BashML Library

BashML is a Machine Learning library developed entirely in bash.

The purpose of the library is to run on embedded or restricted Linux devices that lack support for higher-level programming languages and where disk space and memory may be limited or package installation not possible or difficult. The benefits include:

zero install
zero config
single dependency (bash)
easy to use
composition friendly (pipes)
universally applicable to multitude of ML problems
multi-platform
light-weight (~800 lines of code, ~19kB)

The solution has been tested on MacOS, Ubuntu Linux, Windows (Git-bash), Android, RaspberryPi, and OpenWrt.

The following models are currently supported.
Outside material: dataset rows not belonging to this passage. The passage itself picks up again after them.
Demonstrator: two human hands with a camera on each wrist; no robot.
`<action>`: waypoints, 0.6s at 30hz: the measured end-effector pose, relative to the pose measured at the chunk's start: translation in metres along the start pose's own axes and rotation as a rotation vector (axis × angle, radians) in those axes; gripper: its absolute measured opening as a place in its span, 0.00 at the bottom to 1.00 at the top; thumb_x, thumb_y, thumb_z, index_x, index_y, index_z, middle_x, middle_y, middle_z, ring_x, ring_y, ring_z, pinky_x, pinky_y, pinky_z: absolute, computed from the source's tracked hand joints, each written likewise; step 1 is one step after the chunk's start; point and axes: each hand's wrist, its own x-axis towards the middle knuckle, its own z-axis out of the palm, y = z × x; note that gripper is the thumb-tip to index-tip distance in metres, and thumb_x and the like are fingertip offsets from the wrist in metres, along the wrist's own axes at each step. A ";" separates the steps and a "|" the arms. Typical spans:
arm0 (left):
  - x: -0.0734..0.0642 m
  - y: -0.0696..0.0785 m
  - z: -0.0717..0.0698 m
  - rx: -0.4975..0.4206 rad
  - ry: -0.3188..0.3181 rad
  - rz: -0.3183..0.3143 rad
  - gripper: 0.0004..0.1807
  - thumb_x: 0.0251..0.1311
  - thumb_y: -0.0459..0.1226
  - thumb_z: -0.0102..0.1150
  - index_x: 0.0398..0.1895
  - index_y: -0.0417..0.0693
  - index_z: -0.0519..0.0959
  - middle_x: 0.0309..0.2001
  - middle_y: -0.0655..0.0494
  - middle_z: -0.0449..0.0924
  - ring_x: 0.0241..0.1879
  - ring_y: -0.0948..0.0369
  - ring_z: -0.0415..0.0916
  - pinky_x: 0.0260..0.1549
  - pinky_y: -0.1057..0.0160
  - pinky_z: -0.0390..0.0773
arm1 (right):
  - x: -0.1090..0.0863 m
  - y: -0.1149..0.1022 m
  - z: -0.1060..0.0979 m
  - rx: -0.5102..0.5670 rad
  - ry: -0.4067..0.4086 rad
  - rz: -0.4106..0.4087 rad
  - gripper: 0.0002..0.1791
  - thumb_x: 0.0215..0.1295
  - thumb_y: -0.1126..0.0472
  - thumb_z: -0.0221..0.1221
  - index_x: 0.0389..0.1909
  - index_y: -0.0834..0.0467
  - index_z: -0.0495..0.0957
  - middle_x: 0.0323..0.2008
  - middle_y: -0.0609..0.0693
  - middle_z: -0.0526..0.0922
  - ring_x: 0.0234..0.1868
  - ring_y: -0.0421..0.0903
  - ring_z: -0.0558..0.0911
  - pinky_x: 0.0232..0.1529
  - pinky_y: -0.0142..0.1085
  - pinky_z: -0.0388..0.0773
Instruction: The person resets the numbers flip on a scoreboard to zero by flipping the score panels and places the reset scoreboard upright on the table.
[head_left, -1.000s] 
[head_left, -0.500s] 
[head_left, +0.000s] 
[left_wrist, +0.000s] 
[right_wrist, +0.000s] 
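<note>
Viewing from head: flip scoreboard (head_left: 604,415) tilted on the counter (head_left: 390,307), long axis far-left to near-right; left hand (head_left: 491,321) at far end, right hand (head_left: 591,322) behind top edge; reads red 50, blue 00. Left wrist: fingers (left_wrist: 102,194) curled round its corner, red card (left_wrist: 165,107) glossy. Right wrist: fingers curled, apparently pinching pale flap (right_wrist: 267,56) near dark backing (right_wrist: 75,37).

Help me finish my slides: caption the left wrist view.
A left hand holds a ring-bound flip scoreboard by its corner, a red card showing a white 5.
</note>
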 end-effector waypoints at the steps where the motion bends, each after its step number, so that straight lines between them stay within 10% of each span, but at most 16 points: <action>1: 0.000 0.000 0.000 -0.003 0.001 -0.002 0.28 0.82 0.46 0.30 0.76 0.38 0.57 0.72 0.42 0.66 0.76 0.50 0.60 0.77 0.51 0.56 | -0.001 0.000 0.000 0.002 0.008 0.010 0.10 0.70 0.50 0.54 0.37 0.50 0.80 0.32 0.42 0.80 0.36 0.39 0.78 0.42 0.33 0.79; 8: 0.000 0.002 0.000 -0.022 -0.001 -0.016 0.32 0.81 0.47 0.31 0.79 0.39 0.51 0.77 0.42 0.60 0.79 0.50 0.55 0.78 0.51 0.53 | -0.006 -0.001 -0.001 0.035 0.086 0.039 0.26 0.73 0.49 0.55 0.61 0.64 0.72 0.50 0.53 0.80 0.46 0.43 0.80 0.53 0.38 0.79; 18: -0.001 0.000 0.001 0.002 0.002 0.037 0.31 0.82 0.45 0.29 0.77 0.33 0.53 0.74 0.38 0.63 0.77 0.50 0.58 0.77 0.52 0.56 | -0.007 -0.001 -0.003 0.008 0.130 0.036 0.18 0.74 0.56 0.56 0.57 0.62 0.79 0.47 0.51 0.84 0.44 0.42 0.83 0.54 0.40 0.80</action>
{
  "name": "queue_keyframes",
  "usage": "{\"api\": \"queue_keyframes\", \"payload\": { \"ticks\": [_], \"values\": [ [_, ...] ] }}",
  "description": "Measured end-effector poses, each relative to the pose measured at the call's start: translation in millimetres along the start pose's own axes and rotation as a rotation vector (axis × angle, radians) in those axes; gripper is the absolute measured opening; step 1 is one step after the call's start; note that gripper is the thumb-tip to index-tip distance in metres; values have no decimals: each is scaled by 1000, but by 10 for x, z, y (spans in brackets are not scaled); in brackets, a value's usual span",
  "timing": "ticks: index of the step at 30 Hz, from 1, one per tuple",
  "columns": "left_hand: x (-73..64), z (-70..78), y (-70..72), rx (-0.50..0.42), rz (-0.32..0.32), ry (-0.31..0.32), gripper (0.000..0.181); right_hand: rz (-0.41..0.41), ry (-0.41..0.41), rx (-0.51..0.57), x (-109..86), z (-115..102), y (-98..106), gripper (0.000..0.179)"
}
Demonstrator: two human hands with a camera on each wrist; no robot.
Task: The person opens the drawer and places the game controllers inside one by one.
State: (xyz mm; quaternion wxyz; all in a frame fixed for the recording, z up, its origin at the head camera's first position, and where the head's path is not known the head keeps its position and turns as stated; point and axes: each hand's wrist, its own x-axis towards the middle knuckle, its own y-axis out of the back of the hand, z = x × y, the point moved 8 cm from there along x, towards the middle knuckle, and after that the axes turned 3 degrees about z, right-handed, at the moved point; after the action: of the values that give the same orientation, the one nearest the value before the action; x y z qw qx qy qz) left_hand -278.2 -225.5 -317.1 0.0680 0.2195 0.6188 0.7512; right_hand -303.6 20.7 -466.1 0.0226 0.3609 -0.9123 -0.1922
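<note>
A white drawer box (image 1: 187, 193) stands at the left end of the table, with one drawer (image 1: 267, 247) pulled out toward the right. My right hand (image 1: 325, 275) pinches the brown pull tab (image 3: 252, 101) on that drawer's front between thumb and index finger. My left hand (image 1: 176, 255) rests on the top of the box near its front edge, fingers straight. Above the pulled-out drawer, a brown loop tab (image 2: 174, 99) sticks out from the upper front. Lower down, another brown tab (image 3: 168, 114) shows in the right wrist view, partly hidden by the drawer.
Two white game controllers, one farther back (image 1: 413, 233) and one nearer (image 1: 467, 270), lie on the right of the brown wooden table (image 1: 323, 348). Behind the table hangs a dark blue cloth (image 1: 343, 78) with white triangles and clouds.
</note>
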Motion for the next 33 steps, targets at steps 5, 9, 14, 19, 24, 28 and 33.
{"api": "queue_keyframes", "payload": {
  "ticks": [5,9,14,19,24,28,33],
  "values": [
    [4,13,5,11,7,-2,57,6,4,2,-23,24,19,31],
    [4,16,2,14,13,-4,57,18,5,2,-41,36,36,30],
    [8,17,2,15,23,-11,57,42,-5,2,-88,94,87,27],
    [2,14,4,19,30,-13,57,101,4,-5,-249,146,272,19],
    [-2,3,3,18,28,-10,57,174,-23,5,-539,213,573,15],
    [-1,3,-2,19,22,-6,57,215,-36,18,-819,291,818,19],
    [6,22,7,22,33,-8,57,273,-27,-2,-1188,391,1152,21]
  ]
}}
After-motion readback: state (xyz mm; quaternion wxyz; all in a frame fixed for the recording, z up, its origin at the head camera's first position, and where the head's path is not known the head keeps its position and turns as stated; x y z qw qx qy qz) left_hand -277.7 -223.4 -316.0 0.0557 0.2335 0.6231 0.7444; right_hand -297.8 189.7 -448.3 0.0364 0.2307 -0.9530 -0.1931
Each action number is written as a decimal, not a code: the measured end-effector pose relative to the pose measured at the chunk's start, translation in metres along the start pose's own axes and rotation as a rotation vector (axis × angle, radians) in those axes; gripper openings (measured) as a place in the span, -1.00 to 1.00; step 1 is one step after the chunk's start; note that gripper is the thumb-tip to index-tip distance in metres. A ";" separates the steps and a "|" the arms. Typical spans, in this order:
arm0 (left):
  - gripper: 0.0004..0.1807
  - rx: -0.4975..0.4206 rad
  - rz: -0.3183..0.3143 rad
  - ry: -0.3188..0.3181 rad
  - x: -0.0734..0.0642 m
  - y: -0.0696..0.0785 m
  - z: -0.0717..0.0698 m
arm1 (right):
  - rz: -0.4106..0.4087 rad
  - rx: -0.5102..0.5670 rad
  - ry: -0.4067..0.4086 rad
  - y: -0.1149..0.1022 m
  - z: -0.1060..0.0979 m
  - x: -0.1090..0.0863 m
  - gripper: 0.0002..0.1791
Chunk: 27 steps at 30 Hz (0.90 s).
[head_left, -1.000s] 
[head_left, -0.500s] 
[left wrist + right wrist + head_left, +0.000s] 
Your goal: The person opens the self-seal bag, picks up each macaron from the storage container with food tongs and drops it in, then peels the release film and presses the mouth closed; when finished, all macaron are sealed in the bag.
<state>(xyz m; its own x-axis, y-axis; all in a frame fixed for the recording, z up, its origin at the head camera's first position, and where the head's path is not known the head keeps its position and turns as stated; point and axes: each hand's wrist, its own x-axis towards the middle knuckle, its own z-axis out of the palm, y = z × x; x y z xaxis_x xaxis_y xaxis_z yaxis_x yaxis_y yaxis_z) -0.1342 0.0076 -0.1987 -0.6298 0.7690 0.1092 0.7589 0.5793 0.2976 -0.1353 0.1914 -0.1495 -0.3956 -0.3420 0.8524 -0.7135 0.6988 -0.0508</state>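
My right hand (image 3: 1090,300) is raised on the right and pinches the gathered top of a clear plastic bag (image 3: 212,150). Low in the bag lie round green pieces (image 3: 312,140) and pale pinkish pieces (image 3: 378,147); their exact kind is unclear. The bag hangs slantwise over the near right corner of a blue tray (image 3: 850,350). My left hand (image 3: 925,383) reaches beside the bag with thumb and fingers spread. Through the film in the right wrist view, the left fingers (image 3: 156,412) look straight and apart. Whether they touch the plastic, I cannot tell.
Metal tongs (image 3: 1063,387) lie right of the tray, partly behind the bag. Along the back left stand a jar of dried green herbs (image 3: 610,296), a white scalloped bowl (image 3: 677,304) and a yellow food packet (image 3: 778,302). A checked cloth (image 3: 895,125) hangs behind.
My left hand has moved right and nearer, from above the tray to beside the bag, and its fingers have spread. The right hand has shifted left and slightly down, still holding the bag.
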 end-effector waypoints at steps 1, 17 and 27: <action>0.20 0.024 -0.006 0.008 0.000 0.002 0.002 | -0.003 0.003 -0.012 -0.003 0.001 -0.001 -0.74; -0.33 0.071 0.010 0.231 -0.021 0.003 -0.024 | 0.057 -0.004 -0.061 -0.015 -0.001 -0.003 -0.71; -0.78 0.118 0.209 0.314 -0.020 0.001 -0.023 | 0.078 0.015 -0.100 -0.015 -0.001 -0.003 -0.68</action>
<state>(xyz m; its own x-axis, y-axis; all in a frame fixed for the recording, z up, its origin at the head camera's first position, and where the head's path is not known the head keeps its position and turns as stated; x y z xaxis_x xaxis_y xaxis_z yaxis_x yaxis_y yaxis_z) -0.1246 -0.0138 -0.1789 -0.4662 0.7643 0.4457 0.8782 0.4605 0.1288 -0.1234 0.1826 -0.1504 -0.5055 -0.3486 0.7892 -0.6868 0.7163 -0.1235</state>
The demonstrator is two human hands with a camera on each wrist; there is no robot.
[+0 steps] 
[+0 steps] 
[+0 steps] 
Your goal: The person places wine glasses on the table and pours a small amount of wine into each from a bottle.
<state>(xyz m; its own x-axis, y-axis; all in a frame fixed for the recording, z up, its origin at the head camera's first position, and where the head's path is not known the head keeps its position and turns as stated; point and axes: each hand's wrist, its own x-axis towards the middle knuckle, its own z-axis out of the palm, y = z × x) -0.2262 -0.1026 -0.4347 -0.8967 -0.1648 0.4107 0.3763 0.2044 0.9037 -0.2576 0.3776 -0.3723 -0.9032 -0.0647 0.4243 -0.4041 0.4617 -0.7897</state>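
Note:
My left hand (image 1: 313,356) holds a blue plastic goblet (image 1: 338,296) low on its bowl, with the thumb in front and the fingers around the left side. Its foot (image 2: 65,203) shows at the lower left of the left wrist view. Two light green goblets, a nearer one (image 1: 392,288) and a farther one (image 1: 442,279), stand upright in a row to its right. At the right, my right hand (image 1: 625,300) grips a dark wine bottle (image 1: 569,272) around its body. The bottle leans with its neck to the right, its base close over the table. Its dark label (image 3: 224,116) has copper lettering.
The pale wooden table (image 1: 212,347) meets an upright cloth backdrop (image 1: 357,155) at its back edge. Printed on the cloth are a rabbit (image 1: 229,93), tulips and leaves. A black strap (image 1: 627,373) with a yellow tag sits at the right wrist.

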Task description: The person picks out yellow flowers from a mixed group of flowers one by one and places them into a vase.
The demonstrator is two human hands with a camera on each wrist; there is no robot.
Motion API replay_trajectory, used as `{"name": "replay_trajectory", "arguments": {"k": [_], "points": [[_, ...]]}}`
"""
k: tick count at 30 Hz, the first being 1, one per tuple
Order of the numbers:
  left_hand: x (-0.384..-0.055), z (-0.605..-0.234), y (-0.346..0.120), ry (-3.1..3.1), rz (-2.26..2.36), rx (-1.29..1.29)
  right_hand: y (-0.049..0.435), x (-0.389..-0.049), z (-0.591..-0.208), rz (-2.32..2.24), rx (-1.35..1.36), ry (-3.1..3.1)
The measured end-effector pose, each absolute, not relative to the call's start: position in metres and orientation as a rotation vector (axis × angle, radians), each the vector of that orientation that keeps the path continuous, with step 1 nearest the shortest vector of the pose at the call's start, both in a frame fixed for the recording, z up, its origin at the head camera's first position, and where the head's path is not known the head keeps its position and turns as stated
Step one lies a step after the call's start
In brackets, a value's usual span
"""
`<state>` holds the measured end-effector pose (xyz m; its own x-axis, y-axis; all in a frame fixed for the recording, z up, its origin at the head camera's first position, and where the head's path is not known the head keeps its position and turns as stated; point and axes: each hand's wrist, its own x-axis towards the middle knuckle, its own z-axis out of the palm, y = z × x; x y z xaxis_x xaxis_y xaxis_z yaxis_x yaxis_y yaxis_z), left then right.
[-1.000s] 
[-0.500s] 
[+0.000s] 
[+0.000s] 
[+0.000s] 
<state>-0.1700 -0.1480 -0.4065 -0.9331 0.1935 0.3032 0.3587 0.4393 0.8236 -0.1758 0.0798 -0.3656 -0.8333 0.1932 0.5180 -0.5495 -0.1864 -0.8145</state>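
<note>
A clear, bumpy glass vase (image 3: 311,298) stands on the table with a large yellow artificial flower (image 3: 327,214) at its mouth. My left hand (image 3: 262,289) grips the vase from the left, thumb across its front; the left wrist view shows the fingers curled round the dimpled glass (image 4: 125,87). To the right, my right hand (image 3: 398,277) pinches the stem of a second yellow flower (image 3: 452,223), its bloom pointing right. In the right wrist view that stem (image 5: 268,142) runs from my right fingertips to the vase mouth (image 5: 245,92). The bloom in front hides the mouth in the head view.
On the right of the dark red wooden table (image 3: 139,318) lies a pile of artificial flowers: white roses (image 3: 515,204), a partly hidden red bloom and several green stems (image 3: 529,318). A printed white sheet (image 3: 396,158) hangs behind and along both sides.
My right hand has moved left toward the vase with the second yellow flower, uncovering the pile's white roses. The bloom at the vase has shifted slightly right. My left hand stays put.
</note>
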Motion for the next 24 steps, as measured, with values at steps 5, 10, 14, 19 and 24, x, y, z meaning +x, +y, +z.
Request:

Multiple Linear Regression (MLR), supervised
Q-table Reinforement Learning, a.k.a. Q-learning (QL), unsupervised
Decision Trees (DT), supervised
Random Forest (RF), supervised
Logistic Regression (LR), supervised

General Design

BashML is designed to take advatage of pipes and basic input/output handling.

Calculations are done with the bc command as bash only supports integer arithmetic natively. Simple sed,awk, and tr commands, combined with cat, echo and printf comprise the bulk of the code. All these commands are pre-installed with bash on most Unix/Linux systems, including MacOS.

Multipe Linear Regression

MLR models are simple yet powerful, in that most supervised feature and output vector ML formulations can be expressed as MLR models. BashML supports training and execution of MLR models using ordinary least squares (OLS) fitting.

See: ols,mlr

Qlearning

Similarly QL is the simplest form or reinforcement learning, yet it is generally applicable to many RL problems.

See: ql

Decision Trees and Random Forest

Desicion Trees also lend themselves to simple training and execution of many classification problems. BashML implements the ID3 algorithm as well as a Random Forest feature bagging algorithm.

See: id3,dt,rf

Logistic Regression

LR models are popular when the outcomes are probabilities of events. Although similar to MLR the fitting is quite different as it uses gradient descent.

See: lr

Generic Math Functions

To avoid external dependencies some generic math functions have been implemented, including:

entropy,gain,maxgain used to build decision trees.
dot,mult,transpose,invert used to build MLR and LR models

Portability Functions

Although many of the basic built-in utilities on Linux are standardized by POSIX or defacto standard in GNU Core utilities they may not all be present on some of the stripped down flavors and forks of Linux. Hence, some simple portability functions were implemented to provide cross-platform support without having to install additional packages. The bc, shuf, and diff commands have been reimplemented with simpler awk-based commands as bcg, shufg and diffg. The bc command is frequently used and performance sensitive, so the tools will detect if it is present on the system and if so use it instead of the bcg version based on awk, which tends to be a bit slower.

Usage Example

To use the library first put the bin directory in your path, e.g.:

export PATH=`pwd`/bin:PATH

To train an MLR model put the training feature data in a file, called, e.g. X:

and the training output data in a file called, e.g. y:

Now train the model as follows:

cat X | bashml ols $(cat y | arg) > beta

The fitted coefficients would then be written to a file called beta.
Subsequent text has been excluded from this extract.